06. Role Process Flow

Process Flow

 You define the roles for the various job descriptions with the permitted activities. The Profile Generator determines the authorizations for users for a particular role based on this information. The basic process is as follows:

1. Assign the job descriptions to transactions.

Define job descriptions for each application area in your company (for example, in a job description matrix). Determine for each description the menu paths and transactions that the users with this job require. Determine both the required access authorizations (display, change) and any restrictions.

2. Maintain activity groups or roles with the role maintenance and the Profile Generator (transaction PFCG).

Use the role maintenance functions to create the roles or activity groups that correspond to the individual job descriptions. For each role or activity group, choose the tasks (reports and transactions) that belong to the job.
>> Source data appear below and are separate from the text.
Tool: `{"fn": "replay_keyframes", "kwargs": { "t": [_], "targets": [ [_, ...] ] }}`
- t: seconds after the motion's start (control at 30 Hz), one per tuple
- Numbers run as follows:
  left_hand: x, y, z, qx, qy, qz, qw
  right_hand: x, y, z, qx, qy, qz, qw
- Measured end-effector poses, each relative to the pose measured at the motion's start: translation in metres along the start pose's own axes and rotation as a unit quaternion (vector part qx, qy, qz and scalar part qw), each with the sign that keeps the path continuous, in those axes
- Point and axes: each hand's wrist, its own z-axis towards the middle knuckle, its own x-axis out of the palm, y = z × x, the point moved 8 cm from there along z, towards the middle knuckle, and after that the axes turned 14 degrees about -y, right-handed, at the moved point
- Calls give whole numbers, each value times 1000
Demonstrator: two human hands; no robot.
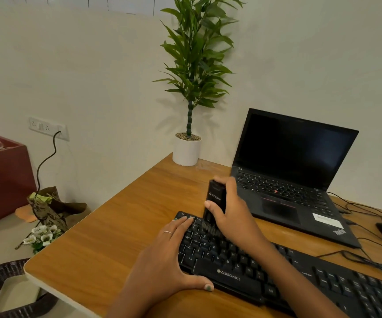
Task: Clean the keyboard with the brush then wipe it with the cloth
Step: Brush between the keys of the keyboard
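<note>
Wicker, dark and woven, is forming a basket (0,275) at the lower left, below the desk (125,226) of warm wood-grain laminate with a pale rounded edge. Left hand (162,255) is lying flat and spread on the near-left end of the keyboard (265,269), fingers straight over the top-row keys, thumb along the front edge, pinning it down; its grip is apart. Keyboard, black matte plastic, is running its long axis from near-left away to the lower right. Right hand (233,216) is standing just right of the left, its grip clamped round the brush (215,203), a black rectangular block held upright with dark bristles pressing into the upper-left keys. Unbrushed keys are extending rightward from the bristles, so the stroke is likely travelling along that axis. Laptop (291,175), black, lid open and screen dark, is sitting behind. Cloth is not showing.
</note>
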Motion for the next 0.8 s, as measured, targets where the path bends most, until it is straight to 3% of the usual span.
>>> {"fn": "replay_keyframes", "kwargs": {
  "t": [0.07,0.2,0.37,0.5,0.67,0.8],
  "targets": [
    [0,0,0,0,-1,-2,1000,4,-2,-9,3,-5,-4,1000],
    [1,2,0,-4,-2,-2,1000,5,0,-5,26,87,19,996],
    [1,2,0,-1,-5,2,1000,1,2,-16,2,-21,2,1000],
    [2,3,0,5,-8,-5,1000,9,14,-18,-13,82,5,997],
    [1,3,0,10,-21,-13,1000,5,13,-21,-20,-24,-10,999],
    [2,5,0,5,-16,-15,1000,12,19,-26,-13,65,-12,998]
  ]
}}
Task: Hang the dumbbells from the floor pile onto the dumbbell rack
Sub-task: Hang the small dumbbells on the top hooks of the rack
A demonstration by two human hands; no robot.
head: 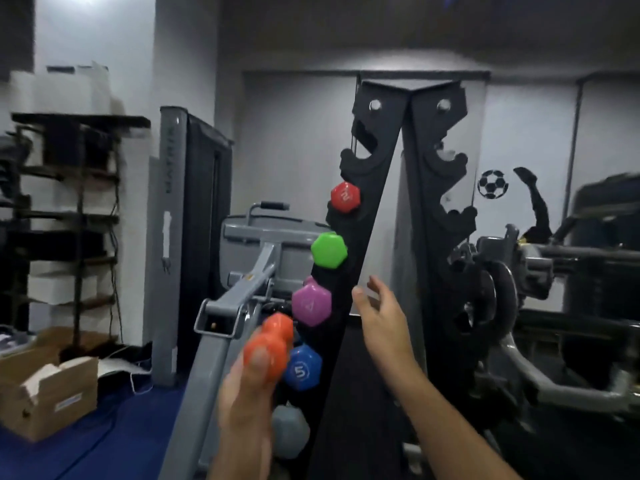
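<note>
1. The left hand [247, 393] is raised, fingers curled round an orange dumbbell [270, 344], which juts up and forward from the grip.
2. Just beyond that grip stands the dumbbell rack [367, 188], already holding several dumbbells.
3. The right hand [381, 313] reaches toward the rack, fingers spread, holding nothing.
4. The left hand is motion-blurred and hides the orange dumbbell's near end.
</note>
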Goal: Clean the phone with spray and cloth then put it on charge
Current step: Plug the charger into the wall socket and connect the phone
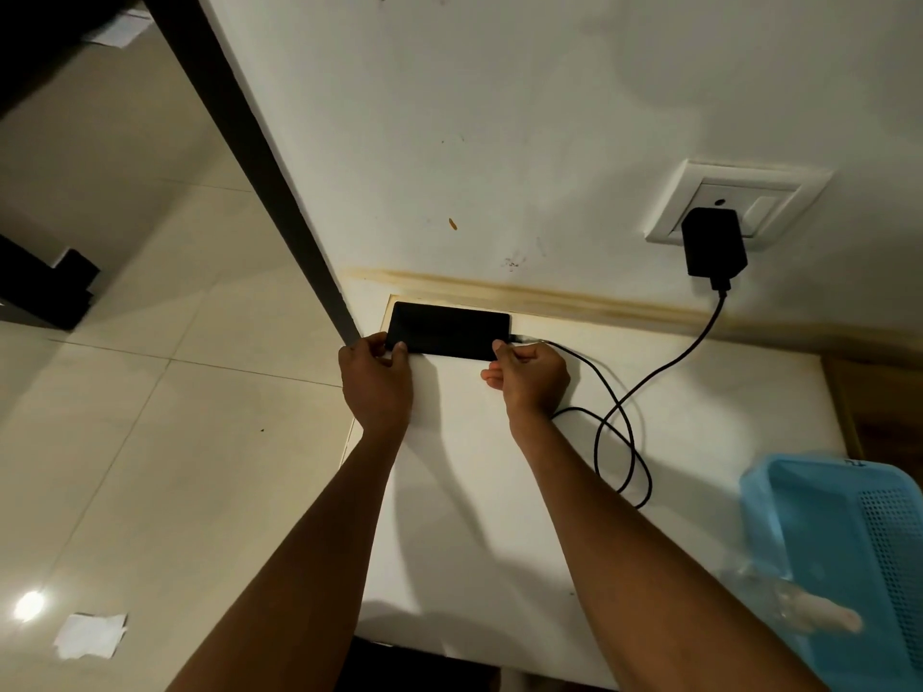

3. Generate and maintain authorization profiles.

In this step, the profile generator automatically generates the authorization profile for the activity group or role. To accept or change the proposed profile, you must work through the tree structure of the profile and confirm the individual authorizations that you want to assign to the activity group or role.

4. Assign users.

In this step, you assign the users that belong to the relevant roles or activity groups.

5. Update the user master records.

The user assignment and the generated profile must be updated in the user master records. There are a number of ways in which you can do this (depending on your release status):

·         In all releases, you can schedule a background job that regularly updates the user master records.

·         As of SAP R/3 4.5, you can either use the user comparison function or have the user master records automatically updated when saving the activity groups or roles. (Choose Utilities? Settings,_and activate the option _Automatic comparison at save.)

Even if you use the User Comparison function or the option Automatic Comparison at Save, we recommend that you schedule a background job and ensure that all user master records are regularly automatically updated.